Capítulo I
Desértico.
El sol caía verticalmente sobre su cabeza, sentía como el calor de su propio cuerpo ascendía entre sus ropas, la sensación en aquel momento era como si estuviese cubierto por una manta gruesa empapada de agua tibia, bastante desagradable para todo el que no se apellidase "del desierto".
Había transcurrido una semana entera desde que huyó, despavorido ante la nueva decoración de su oficina, cortesía de Temari, y la verdad es que no le interesaba mucho regresar a Suna.
Estaba sediento, esta era una de esas situaciones en las que lamentaba que su calabaza no estuviese llena de agua. Sin embargo no hizo drama de aquello, simplemente se acuclilló y juntando las yemas de los dedos de ambas manos miró al horizonte, mientras el viento se metía entre sus cabellos y lo cubría tenuemente de arena.
El paisaje parecía monótono a simple vista, pero los ojos escrutadores de Gaara estaban habituados a perderse en el movimiento perpetuo del desierto y las dunas, no había en el mundo nada más desnudo y sincero que este desierto árido e implacable.
No lograba sacar de su mente a aquellas mujeres, la pelirrosa y la pelinegra lo habían desconcertado, una con aquel carácter voluble e irascible y la otra con aquella indiferencia y desinterés.

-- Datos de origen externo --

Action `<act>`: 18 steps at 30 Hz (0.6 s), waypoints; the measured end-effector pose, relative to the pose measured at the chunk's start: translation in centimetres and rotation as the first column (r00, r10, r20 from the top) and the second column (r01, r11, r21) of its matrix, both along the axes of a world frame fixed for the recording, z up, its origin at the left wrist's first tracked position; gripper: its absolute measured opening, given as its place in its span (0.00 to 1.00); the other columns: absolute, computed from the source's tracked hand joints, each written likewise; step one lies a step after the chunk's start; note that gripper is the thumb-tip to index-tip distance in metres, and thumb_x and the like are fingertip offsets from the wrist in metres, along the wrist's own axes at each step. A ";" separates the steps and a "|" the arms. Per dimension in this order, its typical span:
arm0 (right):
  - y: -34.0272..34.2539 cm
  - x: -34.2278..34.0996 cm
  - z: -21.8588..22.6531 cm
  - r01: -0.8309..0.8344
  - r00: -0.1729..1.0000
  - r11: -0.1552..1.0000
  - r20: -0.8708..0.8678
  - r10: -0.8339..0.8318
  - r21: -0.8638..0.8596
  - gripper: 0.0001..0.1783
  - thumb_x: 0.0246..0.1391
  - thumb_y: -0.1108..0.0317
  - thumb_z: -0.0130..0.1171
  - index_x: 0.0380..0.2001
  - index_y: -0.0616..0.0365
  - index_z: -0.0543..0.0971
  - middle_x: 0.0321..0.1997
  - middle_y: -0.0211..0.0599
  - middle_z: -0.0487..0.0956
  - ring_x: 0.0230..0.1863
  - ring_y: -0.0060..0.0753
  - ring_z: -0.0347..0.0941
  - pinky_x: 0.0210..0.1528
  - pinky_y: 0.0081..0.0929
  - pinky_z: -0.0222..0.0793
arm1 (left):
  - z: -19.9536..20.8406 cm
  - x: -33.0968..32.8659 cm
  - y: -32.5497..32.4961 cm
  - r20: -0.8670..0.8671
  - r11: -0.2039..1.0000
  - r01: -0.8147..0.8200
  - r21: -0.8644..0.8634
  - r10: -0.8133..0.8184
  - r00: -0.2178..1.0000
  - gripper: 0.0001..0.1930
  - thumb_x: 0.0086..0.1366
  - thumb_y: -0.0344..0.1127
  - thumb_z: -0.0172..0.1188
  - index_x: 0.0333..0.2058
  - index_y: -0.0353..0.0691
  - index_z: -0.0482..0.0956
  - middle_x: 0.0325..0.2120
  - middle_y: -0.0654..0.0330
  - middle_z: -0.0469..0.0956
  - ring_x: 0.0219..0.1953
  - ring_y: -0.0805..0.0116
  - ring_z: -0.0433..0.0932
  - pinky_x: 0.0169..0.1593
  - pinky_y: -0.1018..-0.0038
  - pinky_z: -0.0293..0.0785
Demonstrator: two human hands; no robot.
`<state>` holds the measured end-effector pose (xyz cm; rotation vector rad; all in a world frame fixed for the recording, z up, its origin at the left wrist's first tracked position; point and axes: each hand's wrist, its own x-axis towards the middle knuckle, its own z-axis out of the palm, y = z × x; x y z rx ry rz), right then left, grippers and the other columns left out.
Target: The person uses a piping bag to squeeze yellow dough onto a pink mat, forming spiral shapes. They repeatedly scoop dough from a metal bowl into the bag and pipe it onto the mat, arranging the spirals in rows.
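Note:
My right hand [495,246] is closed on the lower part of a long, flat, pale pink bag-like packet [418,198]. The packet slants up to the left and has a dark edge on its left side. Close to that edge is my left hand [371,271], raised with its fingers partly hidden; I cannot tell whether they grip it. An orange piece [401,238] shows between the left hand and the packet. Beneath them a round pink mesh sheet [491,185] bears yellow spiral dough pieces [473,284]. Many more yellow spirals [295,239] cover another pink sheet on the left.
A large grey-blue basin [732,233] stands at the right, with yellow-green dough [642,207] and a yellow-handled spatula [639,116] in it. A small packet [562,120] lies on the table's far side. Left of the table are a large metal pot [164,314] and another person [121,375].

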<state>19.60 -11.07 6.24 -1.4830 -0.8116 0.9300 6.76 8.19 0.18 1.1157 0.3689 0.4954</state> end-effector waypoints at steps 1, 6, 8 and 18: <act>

Inconscientemente se llevó la mano a la sien izquierda, palpando el kanji "amor" grabado en su piel, lo que estaba pensando era en lo injusto que resultaba el hecho de que Naruto tuviese aquellas dos chicas tan pendientes del, sin que se lo propusiera o le importara en los más mínimo.
Molesto, se puso de pie y echó a andar, hundiéndosele los pies en la arena de tanto en tanto, era fatigoso pero le aliviaba el enojo.
Sobre su cabellera encendida se cuajaban unas enormes formaciones nubosas, color plomo, en cuyo vientre bramaban los relámpagos. Poco a poco la luz disminuía y el calor, ahora húmedo, se volvía agobiante; esta era una de las pocas ocasiones en las que llovía en el desierto.
A Gaara eso le importaba poco, simplemente se aisló en su defensa absoluta y esperó a que se desatara el vendaval.
Finalmente cayó la tormenta, plena de furia, atronadora y salvaje como solo puede serlo en un yermo desolado, el muchacho la miró impasible como si solo fuese una roca más de aquel erial. Era feliz, su felicidad más grande era estar solo y abandonado a los impulsos primitivos, eso era algo que solo podía pasar en las dunas. Sentía placer y seguridad cuando miraba la tierra, su tierra, y confirmaba que era igual a ella. La misma palidez de su tez, imposible de broncear, pese al sol implacable, la veía en las arenas blancas e inmutables; el rojo encendido de su cabellera siempre estaba allí, en las rocas bermejas y en el ocaso mismo, perpetuamente arrebatado de rubíes; y el rayo color de jade, tan poco visto, extraño y precioso, verde, de una tonalidad tan distinta al vegetal, parecía enteramente recogido en su iris perfecto. Y aún así no lograba conseguir una chica que acompañara su soledad.
Porque la verdad era que Naruto le descubrió, que siempre es mejor ser más de uno.